JOINT COUNCIL DINING CAR EMPLOYEES
(Local 465)
STATEMENT OF CLAIM: Claim of Joint Council Dining Car Employees, Local 465, on the property of the Union Pacific Railroad Company, for and on behalf of Lounge Car Attendant, Lee E. Patterson, that he be restored to service with seniority and vacation rights unimpaired and compensated for net wage loss since July 25, 1966, account of Carrier dismissing claimant from service on that date, in abuse of its discretion and in violation of the Agreement.
OPINION OF BOARD: This is a disciplinary case involving the dismissal from service of the Claimant. The evidence of record indicates that while on duty as a Lounge Car Attendant, the bar service area of the car was in complete disarray and was unattended. Claimant was found asleep in the dormitory section of the car at a time when he should have been actively performing his duties. He was awakened by his superior, was insubordinate, refused to turn over the keys of the car when requested to do so, and while forcibly being removed from the car, struck a Company officer. He was subsequently arrested, placed in jail, and charged with being drunk as well as with battery. He was acquitted of the charge of being drunk and found guilty of the battery.

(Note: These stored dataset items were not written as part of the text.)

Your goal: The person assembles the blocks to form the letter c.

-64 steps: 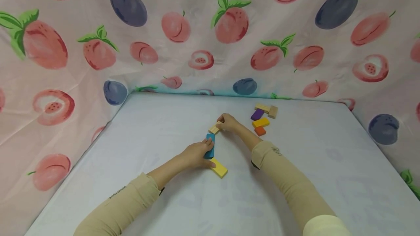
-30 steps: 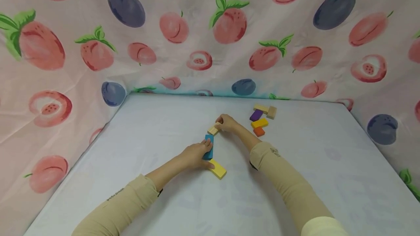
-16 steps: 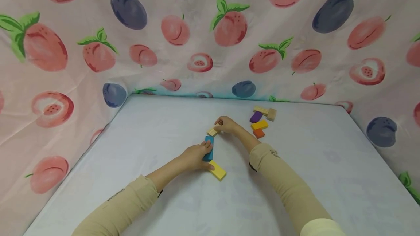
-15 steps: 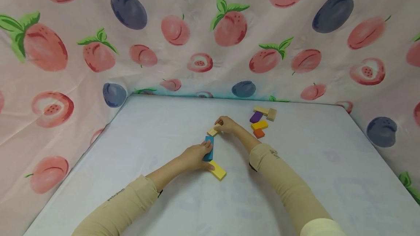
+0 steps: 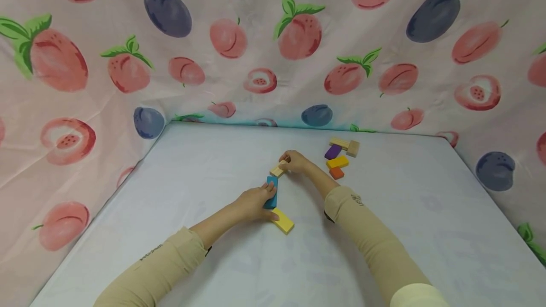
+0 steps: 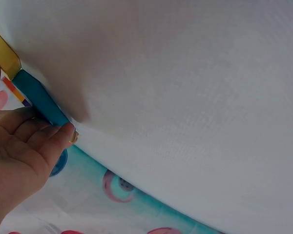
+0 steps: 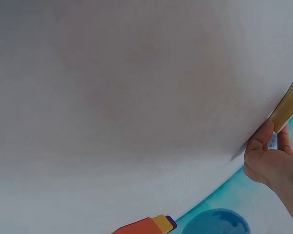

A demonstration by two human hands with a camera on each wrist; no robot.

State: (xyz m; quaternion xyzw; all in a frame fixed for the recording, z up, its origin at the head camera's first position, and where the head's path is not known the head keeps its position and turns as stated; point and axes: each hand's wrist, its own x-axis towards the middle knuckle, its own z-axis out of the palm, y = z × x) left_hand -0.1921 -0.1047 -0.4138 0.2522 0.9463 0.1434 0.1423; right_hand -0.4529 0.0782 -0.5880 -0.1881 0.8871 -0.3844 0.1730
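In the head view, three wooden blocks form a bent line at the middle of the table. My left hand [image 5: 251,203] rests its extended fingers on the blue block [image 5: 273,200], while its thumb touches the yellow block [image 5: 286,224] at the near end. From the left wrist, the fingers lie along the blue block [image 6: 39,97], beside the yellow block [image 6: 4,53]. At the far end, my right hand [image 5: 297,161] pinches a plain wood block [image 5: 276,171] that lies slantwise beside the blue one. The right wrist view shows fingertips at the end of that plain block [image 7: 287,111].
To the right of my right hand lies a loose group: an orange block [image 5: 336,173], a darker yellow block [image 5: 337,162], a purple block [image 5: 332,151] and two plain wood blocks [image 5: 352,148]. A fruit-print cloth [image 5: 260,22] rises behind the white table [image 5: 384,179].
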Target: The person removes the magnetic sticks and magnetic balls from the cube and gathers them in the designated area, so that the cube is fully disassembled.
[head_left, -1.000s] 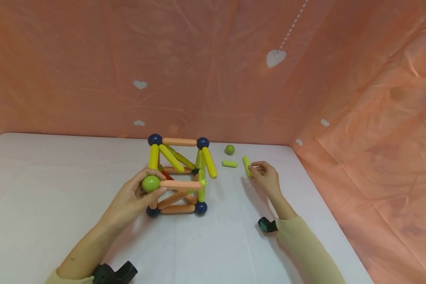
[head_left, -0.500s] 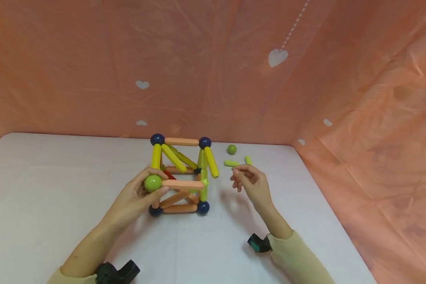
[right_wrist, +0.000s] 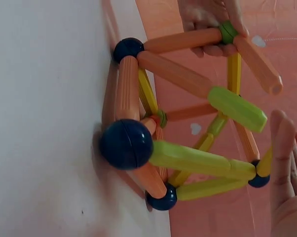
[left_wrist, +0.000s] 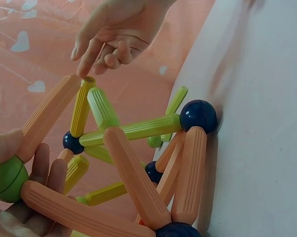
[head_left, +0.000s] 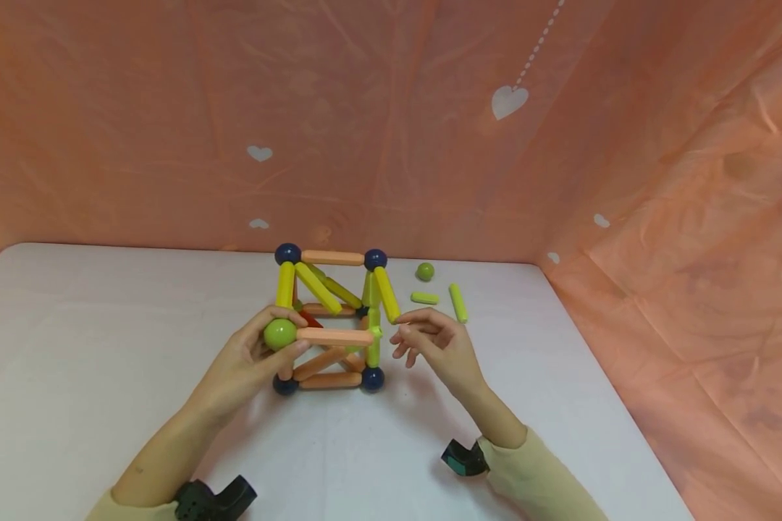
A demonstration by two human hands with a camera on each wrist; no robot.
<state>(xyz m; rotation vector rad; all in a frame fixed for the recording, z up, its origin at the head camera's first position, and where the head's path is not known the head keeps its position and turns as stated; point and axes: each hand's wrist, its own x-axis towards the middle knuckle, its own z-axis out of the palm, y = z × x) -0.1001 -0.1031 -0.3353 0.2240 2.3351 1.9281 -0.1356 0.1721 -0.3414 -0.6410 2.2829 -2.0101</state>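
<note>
My left hand (head_left: 250, 356) holds a green ball (head_left: 279, 333) between thumb and fingers, at the near side of a frame built of magnetic sticks and balls. From that ball an orange stick (head_left: 335, 337) points right, its far end free in the right wrist view. My right hand (head_left: 448, 353) hovers at the frame's right side, fingers loosely bent and holding nothing. In the left wrist view its index fingertip (left_wrist: 83, 71) is right at the free end of a yellow stick (left_wrist: 82, 106). That yellow stick (head_left: 387, 295) slants down from a dark blue ball (head_left: 375, 260).
Right of the frame, a loose green ball (head_left: 425, 271), a short green stick (head_left: 425, 297) and a longer green stick (head_left: 458, 302) lie on the white table (head_left: 391, 463). An orange cloth (head_left: 391, 130) with white hearts hangs behind and to the right.
My right hand has come away from the longer green stick, which stays on the table, and moved left to the frame's yellow stick. My left hand keeps its hold on the green ball.
</note>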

An investigation was held and decision rendered that he be dismissed from the service. A review of the investigation and the evidence adduced therefrom indicates that the Claimant either was under the influence of intoxicants, which Carrier contends, or was suffering from a diabetic seizure, which Claimant offers as a defense and explanation for his behavior. The essential facts of this case are not in dispute, the only controversy being whether his behavior is attributable to alcohol or the diabetes, from which he admittedly suffers. During the course of the investigation, he readily admitted that he had imbibed 4 beers before going on duty and, indeed, a bottle of vodka partially consumed was found in his personal possession when he was checked into the police station. The bulk of the evidence supporting the contention that he was simply intoxicated is, to be sure, most persuasive. There is, neverthless, an element of doubt and a possibility that the principal cause of Claimant's condition was due to the diabetic seizure, aided somewhat by the drinking of four beers. This was, of course, a purely voluntary act of the Claimant, that is, the beer drinking. No one can say for certain whether or not he drank any of the vodka on the day in question.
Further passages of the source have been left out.